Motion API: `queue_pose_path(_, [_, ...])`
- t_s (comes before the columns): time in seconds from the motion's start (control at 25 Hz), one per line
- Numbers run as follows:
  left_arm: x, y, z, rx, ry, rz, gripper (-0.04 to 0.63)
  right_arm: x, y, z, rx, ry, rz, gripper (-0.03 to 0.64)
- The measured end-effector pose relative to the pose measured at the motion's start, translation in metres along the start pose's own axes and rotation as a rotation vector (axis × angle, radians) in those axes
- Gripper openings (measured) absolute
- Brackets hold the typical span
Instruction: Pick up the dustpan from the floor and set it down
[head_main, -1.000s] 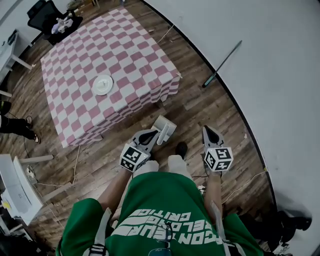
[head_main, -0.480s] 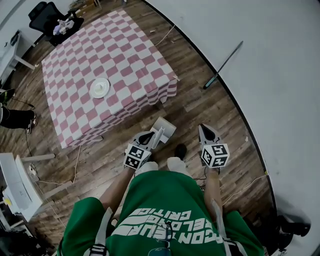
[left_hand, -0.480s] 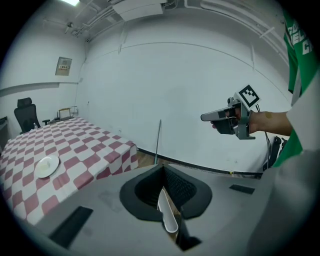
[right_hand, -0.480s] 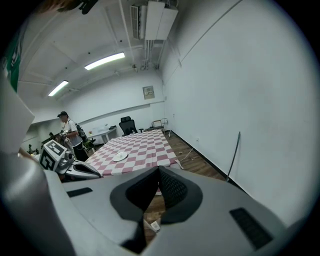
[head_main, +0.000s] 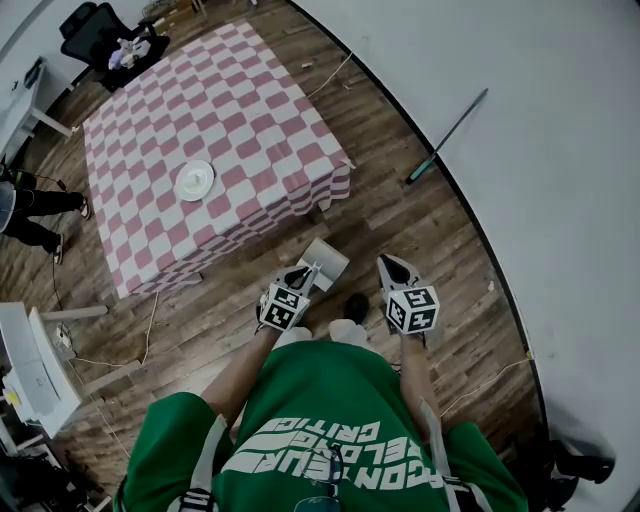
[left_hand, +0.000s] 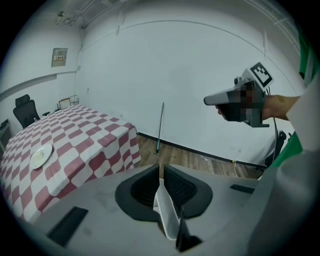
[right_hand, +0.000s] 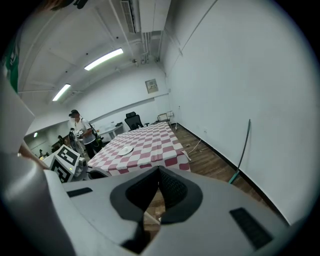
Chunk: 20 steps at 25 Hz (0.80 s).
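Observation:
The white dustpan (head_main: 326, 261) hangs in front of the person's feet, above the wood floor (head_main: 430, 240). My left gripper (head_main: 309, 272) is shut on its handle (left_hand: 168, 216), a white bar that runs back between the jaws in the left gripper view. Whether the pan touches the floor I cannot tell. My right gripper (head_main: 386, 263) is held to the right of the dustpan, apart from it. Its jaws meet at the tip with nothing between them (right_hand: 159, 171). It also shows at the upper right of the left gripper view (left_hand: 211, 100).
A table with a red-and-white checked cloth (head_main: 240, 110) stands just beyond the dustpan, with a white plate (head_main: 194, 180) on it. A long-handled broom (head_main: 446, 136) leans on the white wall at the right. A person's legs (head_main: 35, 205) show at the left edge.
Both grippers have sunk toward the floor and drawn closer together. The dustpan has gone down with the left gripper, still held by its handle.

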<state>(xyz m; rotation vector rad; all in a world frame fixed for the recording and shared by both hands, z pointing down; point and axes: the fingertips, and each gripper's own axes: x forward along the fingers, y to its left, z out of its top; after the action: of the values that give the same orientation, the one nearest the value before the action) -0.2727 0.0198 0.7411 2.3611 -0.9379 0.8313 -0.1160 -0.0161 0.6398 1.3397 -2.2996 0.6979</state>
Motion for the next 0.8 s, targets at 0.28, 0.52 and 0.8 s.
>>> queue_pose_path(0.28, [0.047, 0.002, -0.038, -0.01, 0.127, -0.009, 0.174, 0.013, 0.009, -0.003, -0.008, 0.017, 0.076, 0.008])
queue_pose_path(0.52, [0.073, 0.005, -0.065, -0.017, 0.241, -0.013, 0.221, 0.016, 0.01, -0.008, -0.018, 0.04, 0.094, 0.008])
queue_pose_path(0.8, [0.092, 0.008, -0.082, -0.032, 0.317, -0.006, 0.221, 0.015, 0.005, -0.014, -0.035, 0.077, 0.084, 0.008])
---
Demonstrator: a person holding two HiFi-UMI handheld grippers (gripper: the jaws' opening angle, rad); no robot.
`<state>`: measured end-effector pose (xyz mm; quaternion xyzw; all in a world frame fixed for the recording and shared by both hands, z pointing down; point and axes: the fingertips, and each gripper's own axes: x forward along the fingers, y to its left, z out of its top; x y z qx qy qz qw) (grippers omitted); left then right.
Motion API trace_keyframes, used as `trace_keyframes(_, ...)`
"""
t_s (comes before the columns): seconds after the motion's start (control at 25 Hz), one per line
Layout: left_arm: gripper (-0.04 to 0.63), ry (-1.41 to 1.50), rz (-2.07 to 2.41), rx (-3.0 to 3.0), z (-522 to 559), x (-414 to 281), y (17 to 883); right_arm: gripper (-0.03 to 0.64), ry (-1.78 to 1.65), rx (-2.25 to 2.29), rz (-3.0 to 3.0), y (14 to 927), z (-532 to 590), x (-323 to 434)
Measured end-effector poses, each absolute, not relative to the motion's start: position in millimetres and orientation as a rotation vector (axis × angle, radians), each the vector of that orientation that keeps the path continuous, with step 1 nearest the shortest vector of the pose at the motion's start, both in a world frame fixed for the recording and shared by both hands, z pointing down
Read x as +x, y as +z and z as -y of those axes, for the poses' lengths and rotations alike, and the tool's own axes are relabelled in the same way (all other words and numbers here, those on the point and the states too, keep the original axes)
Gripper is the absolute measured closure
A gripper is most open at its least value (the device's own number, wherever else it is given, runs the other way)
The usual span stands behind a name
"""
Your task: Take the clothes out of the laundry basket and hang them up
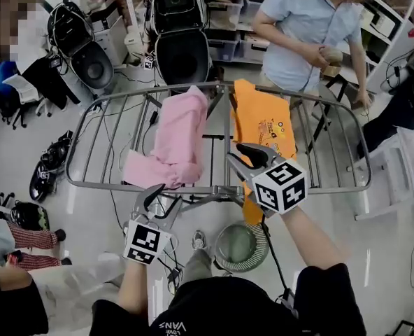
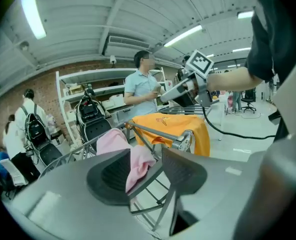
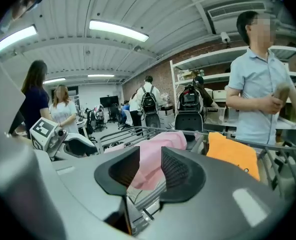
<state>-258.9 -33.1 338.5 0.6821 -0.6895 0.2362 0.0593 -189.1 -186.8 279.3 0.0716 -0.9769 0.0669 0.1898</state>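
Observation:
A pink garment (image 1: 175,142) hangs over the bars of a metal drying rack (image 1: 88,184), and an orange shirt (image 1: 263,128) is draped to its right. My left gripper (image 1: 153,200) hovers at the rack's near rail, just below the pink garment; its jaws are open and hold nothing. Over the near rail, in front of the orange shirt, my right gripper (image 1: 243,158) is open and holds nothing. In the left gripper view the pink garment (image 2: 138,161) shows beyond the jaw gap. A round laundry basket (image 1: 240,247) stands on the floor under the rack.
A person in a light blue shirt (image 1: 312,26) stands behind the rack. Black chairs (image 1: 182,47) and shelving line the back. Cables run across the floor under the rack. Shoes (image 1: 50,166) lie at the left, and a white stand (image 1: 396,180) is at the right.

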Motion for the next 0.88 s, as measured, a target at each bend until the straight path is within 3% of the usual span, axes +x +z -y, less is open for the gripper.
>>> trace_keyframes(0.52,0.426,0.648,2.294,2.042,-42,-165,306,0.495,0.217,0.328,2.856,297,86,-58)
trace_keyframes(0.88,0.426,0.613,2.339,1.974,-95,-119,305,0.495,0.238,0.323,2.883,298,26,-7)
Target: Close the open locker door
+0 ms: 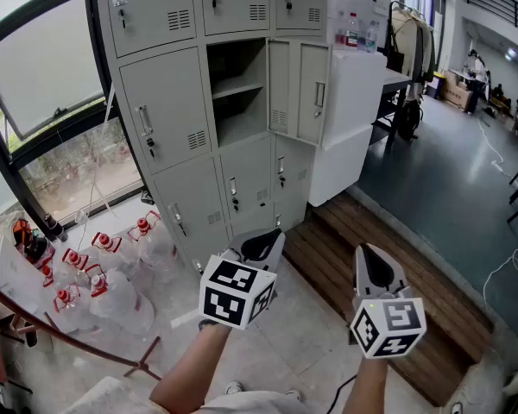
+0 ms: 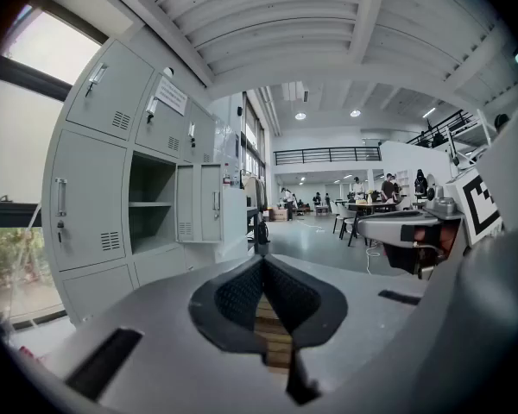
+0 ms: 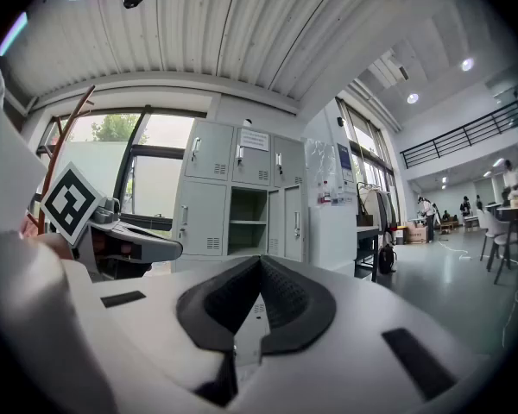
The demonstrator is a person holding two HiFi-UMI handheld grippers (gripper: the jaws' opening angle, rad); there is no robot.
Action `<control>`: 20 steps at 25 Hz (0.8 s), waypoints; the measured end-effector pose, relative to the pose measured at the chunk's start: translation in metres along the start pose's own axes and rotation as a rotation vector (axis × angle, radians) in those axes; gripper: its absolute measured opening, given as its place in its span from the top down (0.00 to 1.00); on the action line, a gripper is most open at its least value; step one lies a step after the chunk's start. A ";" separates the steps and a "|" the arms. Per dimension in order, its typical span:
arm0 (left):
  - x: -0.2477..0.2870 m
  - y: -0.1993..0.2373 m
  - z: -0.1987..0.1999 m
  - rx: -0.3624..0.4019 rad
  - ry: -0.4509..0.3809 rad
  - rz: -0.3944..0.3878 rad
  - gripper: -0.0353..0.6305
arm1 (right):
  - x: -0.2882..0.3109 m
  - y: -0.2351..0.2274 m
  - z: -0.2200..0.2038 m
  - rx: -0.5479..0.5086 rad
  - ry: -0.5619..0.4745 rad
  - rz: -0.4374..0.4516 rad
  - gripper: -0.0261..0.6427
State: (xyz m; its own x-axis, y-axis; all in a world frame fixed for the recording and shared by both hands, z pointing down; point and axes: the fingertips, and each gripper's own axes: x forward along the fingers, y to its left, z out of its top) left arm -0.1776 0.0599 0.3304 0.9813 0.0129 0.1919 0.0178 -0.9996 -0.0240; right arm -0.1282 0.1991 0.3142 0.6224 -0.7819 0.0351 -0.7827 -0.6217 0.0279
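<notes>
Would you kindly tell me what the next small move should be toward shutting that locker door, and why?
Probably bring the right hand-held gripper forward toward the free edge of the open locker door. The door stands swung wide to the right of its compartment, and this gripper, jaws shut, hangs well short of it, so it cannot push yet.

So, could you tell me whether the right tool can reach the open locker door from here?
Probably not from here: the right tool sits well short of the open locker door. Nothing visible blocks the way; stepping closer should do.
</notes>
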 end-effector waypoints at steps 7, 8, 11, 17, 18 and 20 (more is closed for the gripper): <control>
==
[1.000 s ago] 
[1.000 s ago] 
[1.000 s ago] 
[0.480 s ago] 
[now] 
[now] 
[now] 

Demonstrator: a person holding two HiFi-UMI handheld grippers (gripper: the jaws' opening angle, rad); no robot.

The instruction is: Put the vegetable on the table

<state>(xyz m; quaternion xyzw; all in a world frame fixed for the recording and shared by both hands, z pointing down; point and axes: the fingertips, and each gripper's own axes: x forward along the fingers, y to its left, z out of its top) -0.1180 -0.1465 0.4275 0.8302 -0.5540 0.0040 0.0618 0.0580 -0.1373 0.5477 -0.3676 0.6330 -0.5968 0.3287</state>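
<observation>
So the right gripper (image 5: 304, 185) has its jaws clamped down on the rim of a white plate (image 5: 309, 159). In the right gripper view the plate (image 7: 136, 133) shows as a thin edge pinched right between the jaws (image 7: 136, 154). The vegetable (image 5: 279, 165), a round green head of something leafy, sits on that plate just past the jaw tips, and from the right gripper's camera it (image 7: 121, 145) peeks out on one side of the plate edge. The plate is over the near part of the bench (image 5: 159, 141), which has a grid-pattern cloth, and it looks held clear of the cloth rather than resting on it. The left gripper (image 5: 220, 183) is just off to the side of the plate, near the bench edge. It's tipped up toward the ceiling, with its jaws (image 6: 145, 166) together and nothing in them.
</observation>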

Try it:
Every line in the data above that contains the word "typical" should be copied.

Written answer:
- Brackets hold the typical span
Action `<control>`: 20 steps at 25 Hz (0.8 s), waypoints; the measured end-effector pose, relative to the pose measured at the chunk's start: translation in metres along the start pose's own axes and rotation as a rotation vector (axis × angle, radians) in those axes; gripper: its absolute measured opening, given as its place in its span from the top down (0.00 to 1.00); on the action line, a gripper is most open at its least value; step one lies a step after the chunk's start. A ";" separates the steps and a "|" the arms. Per dimension in order, its typical span:

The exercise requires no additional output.